Your reply should be a single number, the count of lines in the records that contain the string "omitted".

______________________________

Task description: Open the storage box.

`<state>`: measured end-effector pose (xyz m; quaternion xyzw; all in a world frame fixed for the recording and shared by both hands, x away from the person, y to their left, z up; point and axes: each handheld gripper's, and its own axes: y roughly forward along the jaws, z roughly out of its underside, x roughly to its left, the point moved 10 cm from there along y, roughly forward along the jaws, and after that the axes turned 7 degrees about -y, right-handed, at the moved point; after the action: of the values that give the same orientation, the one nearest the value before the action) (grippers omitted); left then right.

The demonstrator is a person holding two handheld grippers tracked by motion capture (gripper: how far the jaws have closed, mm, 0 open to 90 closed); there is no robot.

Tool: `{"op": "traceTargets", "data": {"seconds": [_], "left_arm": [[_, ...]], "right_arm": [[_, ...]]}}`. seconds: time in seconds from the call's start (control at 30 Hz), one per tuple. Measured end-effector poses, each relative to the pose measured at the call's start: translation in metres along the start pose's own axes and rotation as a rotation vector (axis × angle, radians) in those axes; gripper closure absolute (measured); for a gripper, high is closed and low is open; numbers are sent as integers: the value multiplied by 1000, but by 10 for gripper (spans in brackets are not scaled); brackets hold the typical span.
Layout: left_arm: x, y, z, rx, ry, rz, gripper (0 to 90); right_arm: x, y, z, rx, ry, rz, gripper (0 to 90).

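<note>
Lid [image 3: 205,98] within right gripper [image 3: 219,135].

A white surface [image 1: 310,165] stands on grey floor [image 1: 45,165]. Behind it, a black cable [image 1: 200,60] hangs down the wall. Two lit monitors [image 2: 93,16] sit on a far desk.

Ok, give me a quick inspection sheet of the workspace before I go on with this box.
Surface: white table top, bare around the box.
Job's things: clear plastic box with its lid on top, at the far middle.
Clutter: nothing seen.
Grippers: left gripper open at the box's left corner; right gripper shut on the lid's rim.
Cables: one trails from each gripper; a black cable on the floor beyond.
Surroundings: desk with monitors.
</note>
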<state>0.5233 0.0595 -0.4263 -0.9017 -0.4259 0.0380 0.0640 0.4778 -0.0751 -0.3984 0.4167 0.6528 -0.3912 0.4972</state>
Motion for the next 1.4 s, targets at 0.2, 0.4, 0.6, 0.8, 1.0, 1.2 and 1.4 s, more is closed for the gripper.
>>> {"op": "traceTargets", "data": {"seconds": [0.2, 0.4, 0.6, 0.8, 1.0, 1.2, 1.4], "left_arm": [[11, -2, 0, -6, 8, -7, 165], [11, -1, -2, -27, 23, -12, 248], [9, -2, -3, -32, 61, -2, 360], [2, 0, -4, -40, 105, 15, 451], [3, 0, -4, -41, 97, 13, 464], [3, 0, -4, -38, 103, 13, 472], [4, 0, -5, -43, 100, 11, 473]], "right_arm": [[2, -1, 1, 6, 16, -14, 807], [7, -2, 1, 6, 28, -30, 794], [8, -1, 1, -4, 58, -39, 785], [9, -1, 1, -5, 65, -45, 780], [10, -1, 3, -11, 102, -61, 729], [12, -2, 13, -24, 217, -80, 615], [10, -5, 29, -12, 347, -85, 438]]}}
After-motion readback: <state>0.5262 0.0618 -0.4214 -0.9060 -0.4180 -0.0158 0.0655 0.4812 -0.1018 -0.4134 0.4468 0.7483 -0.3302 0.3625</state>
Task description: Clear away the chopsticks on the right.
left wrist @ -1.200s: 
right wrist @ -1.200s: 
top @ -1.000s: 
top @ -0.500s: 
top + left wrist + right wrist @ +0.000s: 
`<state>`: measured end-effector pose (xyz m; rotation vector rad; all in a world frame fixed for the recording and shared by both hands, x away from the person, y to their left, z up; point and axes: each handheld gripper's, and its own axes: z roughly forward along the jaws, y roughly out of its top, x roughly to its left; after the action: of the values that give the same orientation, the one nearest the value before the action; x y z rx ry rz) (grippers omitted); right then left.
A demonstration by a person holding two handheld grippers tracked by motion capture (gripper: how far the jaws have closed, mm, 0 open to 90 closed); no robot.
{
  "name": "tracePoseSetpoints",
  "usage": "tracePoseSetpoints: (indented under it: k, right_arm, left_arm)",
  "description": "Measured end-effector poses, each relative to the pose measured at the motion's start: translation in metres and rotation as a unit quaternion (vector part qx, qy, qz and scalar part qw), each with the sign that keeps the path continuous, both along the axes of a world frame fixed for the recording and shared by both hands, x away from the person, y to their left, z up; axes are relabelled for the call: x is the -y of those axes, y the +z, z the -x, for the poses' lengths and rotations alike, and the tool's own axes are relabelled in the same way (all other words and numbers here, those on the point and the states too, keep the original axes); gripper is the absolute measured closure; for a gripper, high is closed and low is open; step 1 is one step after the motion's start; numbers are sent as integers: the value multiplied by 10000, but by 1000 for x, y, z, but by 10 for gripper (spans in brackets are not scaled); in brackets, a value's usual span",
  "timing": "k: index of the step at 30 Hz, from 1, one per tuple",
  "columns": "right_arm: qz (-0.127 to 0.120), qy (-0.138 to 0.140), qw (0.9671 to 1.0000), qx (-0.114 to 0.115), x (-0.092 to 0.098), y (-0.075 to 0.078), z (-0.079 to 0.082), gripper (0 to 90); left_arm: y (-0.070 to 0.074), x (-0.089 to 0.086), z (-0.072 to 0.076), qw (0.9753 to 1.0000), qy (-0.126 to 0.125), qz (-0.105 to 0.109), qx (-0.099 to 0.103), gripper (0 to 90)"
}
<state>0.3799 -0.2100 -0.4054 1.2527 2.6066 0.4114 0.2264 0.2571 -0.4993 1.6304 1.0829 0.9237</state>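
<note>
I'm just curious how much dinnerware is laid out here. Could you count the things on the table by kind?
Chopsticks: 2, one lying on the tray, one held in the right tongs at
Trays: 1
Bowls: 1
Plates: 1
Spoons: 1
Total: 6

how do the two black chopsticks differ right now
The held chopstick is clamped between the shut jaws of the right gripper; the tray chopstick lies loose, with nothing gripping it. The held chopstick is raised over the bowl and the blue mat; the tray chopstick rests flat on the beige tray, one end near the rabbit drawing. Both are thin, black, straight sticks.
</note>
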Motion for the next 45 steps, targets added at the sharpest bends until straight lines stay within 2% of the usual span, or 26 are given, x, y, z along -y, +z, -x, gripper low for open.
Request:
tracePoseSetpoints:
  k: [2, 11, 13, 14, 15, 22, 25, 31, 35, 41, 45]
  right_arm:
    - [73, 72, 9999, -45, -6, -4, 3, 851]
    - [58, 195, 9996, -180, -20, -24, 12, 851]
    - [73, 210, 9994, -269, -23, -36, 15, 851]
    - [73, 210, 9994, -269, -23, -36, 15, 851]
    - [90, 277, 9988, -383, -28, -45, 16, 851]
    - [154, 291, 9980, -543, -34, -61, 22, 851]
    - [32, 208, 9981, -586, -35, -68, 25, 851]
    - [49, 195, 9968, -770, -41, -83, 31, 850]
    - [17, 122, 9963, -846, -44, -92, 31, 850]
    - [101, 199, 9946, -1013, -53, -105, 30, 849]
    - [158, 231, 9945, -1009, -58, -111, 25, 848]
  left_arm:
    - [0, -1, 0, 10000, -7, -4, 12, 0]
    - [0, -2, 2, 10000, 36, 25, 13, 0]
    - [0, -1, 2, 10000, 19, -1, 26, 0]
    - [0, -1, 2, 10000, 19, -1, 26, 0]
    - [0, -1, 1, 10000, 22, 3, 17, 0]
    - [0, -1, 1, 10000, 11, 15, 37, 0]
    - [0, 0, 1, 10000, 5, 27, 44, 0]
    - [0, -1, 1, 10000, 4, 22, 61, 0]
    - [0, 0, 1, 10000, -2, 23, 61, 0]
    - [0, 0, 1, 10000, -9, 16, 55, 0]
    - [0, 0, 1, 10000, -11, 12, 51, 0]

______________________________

> RESULT OF THIS TASK:
2